Task directions: Print the data that follows again, keeping every line exact.

Given material:
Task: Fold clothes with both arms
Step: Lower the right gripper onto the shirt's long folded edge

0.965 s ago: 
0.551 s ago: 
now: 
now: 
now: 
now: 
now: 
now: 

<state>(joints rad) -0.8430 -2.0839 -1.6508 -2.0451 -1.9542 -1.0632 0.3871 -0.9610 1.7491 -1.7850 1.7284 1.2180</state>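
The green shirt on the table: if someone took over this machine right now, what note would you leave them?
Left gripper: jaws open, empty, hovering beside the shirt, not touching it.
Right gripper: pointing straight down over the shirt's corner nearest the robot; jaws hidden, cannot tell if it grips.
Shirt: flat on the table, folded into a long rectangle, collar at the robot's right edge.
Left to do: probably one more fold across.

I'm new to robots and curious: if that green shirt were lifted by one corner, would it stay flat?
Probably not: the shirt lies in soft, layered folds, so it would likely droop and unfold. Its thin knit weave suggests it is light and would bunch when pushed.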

Solved exercise:
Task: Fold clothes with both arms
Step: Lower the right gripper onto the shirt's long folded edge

0.965 s ago: 
0.551 s ago: 
now: 
now: 
now: 
now: 
now: 
now: 

<state>(joints rad) -0.8430 -2.0839 -1.6508 -2.0451 -1.9542 -1.0632 0.3871 -0.9610 1.7491 -1.7850 1.7284 1.2180</state>
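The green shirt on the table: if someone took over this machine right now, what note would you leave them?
Left gripper: jaws open, empty, hovering beside the shirt, not touching it.
Right gripper: pointing straight down over the shirt's corner nearest the robot; jaws hidden, cannot tell if it grips.
Shirt: flat on the table, folded into a long rectangle, collar at the robot's right edge.
Left to do: probably one more fold across.

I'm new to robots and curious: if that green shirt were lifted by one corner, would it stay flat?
Probably not: the shirt lies in soft, layered folds, so it would likely droop and unfold. Its thin knit weave suggests it is light and would bunch when pushed.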

There is nothing else to add to the answer.